Explore Careers


Internships are almost a standard part of college life for students who hope to graduate and move into the working world.

Did you know two out of three interns get a full-time job offer? To employers, internships are a recruiting tool. Besides hiring their own interns, they hire an equal number of new grads who interned somewhere else, according to a survey of employers and colleges.

Besides the potential job offers, resume building and contacts you can get by interning, there can be other benefits.

  • College credit. Many internships earn credit. Just make sure you have the prerequisites and that the internship meets the requirements for credit.
  • Money. Many of the best internships come with paychecks — and often far larger than you might get ringing up burgers or jeans. One national survey found undergraduate interns averaging more than $16 an hour. Master’s students got $25 an hour.
  • Preference exploration. Check out that career from the inside. What do you like and not like? Some interns discover they want nothing to do with their once-chosen field and take the opportunity to move in a new direction — before they're out the college door and into an unhappy first job.
  • Experience. You'll hone skills and develop new ones. You'll get a feel for how things are done, what’s expected, what’s valued, what’s not so important, who’s responsible for what, and more.

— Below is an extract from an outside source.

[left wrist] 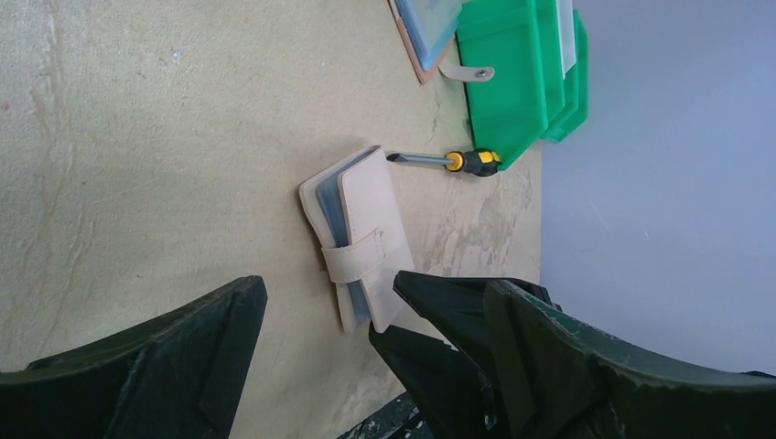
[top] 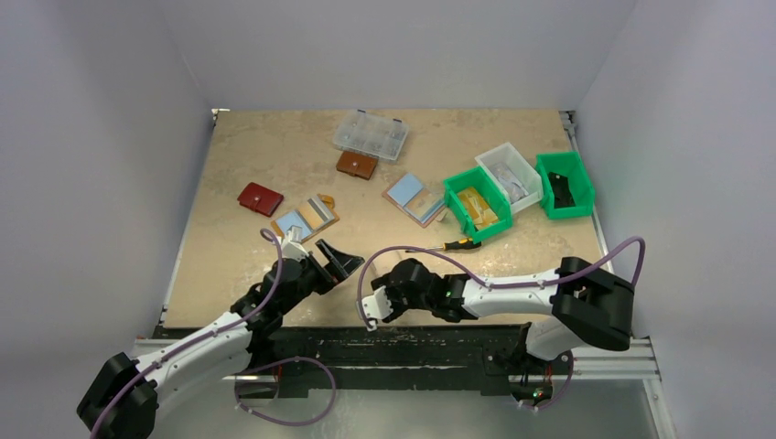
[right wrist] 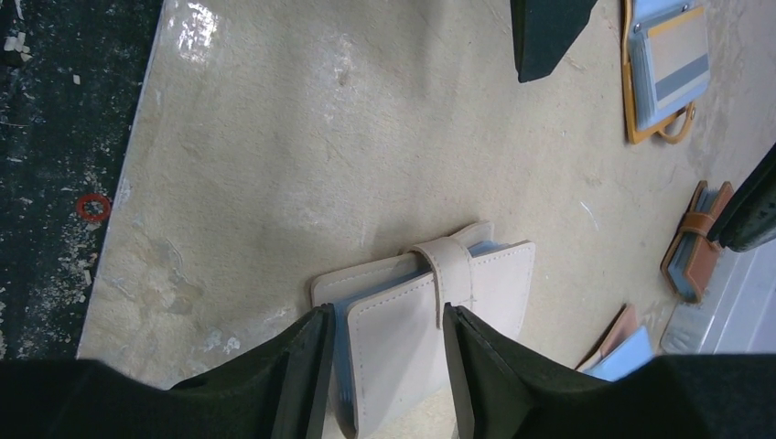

Working with professionals in an office or in the field, you'll see things from a new angle and learn things you would never learn any other way.
  • Self-confidence. Things that might seem bewildering on day one of your internship can become routine as you finish up. You'll come out confident that you can do those things; and that you'll be able to build on them and do even more.
  • Interview prep. What you did, what you learned, and whom you worked with in your internship will make great talking points in a job interview. And you'll be more fluent in speaking the language of your field.
  • Upgrowth (yes, it’s a real word). You'll be responsible for showing up on time, completing projects, and staying positive in a way that goes beyond your college experience. And you'll develop perspective and maturity that will help guide your education and career decision making.